There had been disappointment in the first stages of his journey, and that had gone hard with Mellin. Europe had been his goal so long, and his hopes of pleasure grew so high when (after his years of saving and putting by, bit by bit, out of his salary in a real-estate office) he drew actually near the shining horizon. But London, his first stopping-place, had given him some dreadful days. He knew nobody, and had not understood how heavily sheer loneliness–which was something he had never felt until then–would weigh upon his spirits. In Cranston, where the young people “grew up together,” and where he met a dozen friends on the street in a half-hour’s walk, he often said that he “liked to be alone with himself.” London, after his first excitement in merely being there, taught him his mistake, chilled him with weeks of forbidding weather, puzzled and troubled him.

He was on his way to Paris when (as he recorded in his journal) a light came into his life. This illumination first shone for him by means of one Cooley, son and inheritor of all that had belonged to the late great Cooley, of Cooley Mills, Connecticut. Young Cooley, a person of cheery manners and bright waistcoats, was one of Mellin’s few sea-acquaintances; they had played shuffleboard together on the steamer during odd half-hours when Mr. Cooley found it possible to absent himself from poker in the smoking-room; and they encountered each other again on the channel boat crossing to Calais.

“Hey!” was Mr. Cooley’s lively greeting. “I’m meetin’ lots of people I know to-day. You runnin’ over to Paris, too? Come up to the boat-deck and meet the Countess de Vaurigard.”

“Who?” said Mellin, red with pleasure, yet fearing that he did not hear aright.

“The Countess de Vaurigard. Queen! met her in London. Sneyd introduced me to her. You remember Sneyd on the steamer? Baldish Englishman–red nose–doesn’t talk much–younger brother of Lord Rugden, so he says. Played poker some. Well, yes!”

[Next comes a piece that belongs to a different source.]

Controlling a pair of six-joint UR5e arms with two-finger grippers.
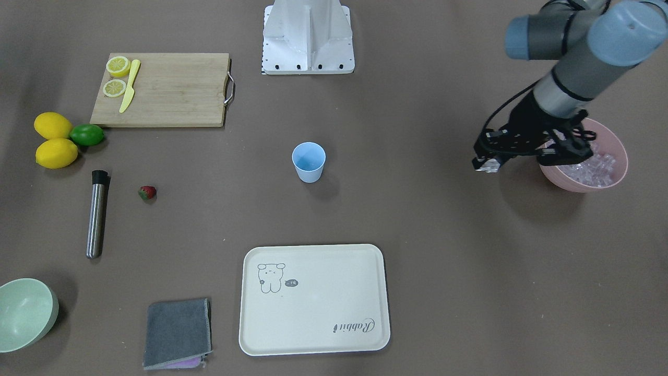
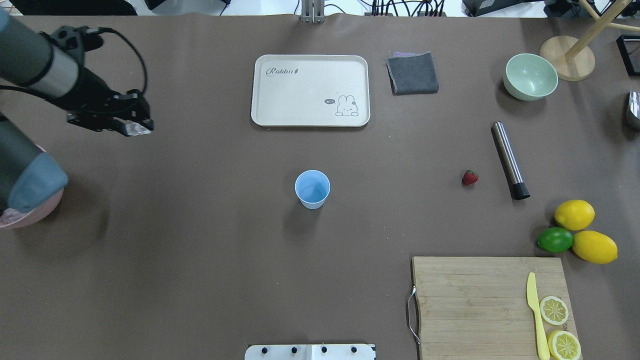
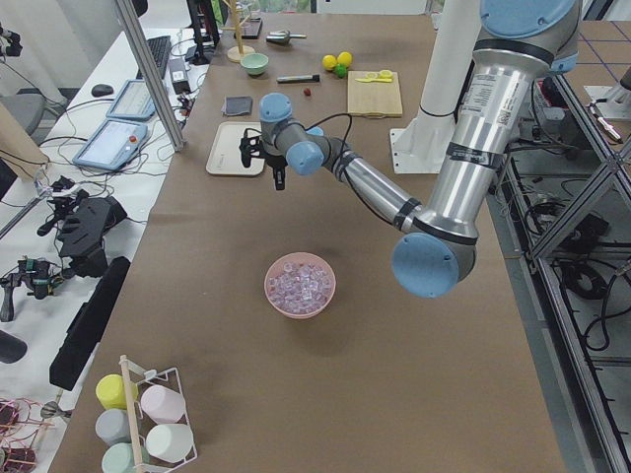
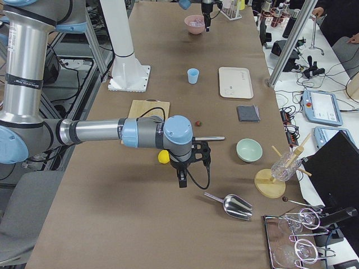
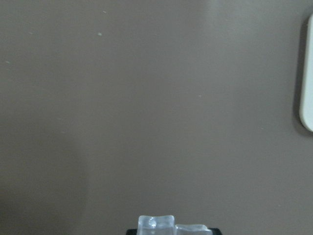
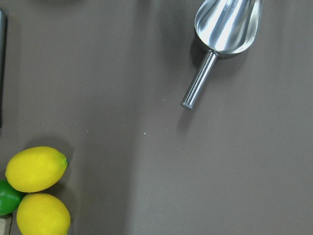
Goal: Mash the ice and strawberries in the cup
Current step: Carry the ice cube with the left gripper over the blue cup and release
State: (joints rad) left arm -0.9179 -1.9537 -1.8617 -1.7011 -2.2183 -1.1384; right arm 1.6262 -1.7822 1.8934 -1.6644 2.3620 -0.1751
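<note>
1. Ice [image 5: 156, 225] has loads of bare brown table [image 2: 200, 280] to cross. Room isn't the problem, since nothing stands between the left fingers and the middle of the table.
2. Next, the white tray [image 2: 310, 90]. Its rounded edge shows off to one side of the left fingers in the wrist view. I'd guess it's just a parking spot, but don't clip that edge on the swing.
3. The big pink bowl [image 1: 584, 188] sits back behind the left fingers, under the arm, heaped with more cubes. Looks like the supply to me.
4. That light-blue cup [image 2: 312, 201] stands upright and looks empty, well apart from the left fingers. With open table all round it, a drop from above should be easy, though the mouth is narrow.
5. Then the left gripper [image 2: 136, 129], up off the table, fingers pinching a couple of clear cubes at the tips. It's carried high, I reckon, so it clears the rim.
6. Over by a metal scoop [image 6: 225, 24] hangs the right gripper [image 4: 182, 182]. Can't tell whether its fingers are spread or closed.
7. Smallest, the strawberry [image 2: 469, 177] lies on the table beyond the cup from the left fingers, nearer the right ones, with nothing touching it.
</note>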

“I saw him. I didn’t meet him.”

“You didn’t miss a whole lot. Fact is, before we landed I almost had him sized up for queer, but when he introduced me to the Countess I saw my mistake. He must be the real thing. She certainly is! You come along up and see.”

So Mellin followed, to make his bow before a thin, dark, charmingly pretty young woman, who smiled up at him from her deck-chair through an enhancing mystery of veils; and presently he found himself sitting beside her. He could not help trembling slightly at first, but he would have giving a great deal if, by some miraculous vision, Mary Kramer and other friends of his in Cranston could have seen him engaged in what he thought of as “conversational badinage” with the Comtesse de Vaurigard.